Brief items
Kernel development
Kernel release status
The current development kernel is 6.2-rc3, released on January 8. Linus said: "Here we are, another week done, and things are starting to look a lot more normal after that very quiet holiday week that made rc2 so very small".
Stable updates:
6.1.4,
6.0.18, and
4.9.337
were released on January 7.
Greg Kroah-Hartman has let it be known
that 4.9.337 is the end of the line for the 4.9 kernel, which was released
just over six years ago. "This kernel is now END-OF-LIFE and you should move to 4.14.y at the
least, 6.1.y is the better option.
"
The 6.1.5, 6.0.19, and 5.15.87 stable updates are in the review process; they are due on January 12.
Development
Discourse 3.0 released
Version 3.0 of the Discourse forum platform is out.

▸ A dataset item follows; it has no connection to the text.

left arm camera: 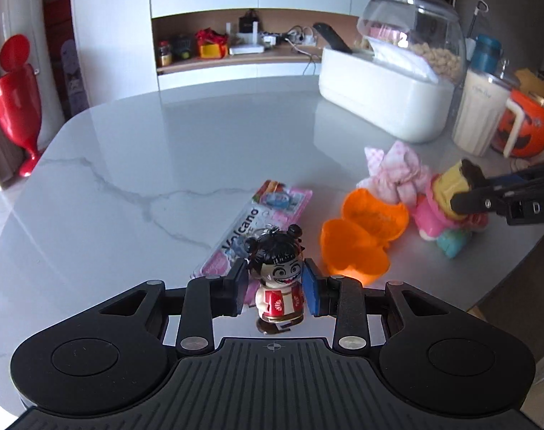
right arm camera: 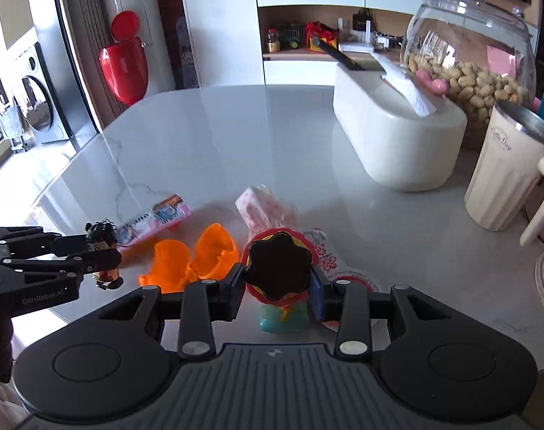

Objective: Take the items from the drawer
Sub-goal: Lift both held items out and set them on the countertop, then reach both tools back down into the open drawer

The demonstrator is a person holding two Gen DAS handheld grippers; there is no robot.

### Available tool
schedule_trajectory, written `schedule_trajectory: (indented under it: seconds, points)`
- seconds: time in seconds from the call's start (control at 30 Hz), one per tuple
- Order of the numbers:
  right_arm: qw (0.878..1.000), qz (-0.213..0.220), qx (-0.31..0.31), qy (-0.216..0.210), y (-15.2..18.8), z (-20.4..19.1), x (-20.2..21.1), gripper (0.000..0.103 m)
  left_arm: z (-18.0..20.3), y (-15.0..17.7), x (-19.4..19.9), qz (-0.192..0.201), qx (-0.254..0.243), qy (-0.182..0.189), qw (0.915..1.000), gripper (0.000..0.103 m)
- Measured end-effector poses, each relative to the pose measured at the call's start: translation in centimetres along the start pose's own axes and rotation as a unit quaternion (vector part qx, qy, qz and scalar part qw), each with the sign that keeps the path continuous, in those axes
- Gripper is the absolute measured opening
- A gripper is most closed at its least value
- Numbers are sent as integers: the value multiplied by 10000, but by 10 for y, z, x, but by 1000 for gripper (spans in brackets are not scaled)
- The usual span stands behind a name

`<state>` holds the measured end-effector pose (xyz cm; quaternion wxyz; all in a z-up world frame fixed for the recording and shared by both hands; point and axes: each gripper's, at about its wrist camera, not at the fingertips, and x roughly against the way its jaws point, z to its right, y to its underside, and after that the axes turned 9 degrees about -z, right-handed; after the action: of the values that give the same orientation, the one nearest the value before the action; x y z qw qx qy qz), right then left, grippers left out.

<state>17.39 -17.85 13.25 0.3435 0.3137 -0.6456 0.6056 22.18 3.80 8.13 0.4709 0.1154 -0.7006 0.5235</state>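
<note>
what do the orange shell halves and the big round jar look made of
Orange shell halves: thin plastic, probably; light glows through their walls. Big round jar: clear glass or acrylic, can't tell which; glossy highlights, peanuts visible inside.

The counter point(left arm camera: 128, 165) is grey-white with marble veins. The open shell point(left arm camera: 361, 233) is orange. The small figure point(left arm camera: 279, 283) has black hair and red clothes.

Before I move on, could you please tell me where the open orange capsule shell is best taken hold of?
Grip the orange capsule shell by the raised rim of one cup, one finger inside and one outside, coming from above. Both halves lie open side up, joined in the middle; the thin walls look easier to pinch than the rounded outsides.
</note>
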Motion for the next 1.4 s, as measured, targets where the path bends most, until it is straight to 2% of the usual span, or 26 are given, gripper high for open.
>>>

We are bringing our customers and users some major new capabilities to enable communities to have thoughtful, purposeful discussions online. This new release includes real-time chat and user status to enable more informal communication, a customizable sidebar for easier access to the things each user cares about most, and a new notifications interface that makes it easier to decide what is important to follow up on, along with many other improvements.
PEP 703: Making the Python global interpreter lock optional
In late 2021, LWN covered a plan to eliminate the Python global interpreter lock (GIL), thus improving the language's thread-level concurrency. This plan has now been codified as PEP 703, which includes an extensive discussion of the changes that would be made.
The global interpreter lock will remain the default for CPython builds and python.org downloads. A new build configuration flag, --without-gil will be added to the configure script that will build CPython without the global interpreter lock.
The posting of a PEP is only one step in a long path toward integrating this change into the CPython interpreter; expect some extended discussions over the coming months.
Hutterer: X servers no longer allow byte-swapped clients
Peter Hutterer writes about the disabling of support for byte-swapped clients in the X.org server and the reasons why this was done.
These days, encountering a Big Endian host is increasingly niche, letting it run an X client that connects to your local little-endian X server is even more niche. I think the only regular real-world use-case for this is running X clients on an s390x, connecting to your local intel-ish (and thus little endian) workstation. Not something most users do on a regular basis. So right now, the byte-swapping code is mainly a free attack surface that 99% of users never actually use for anything real. So... let's not do that?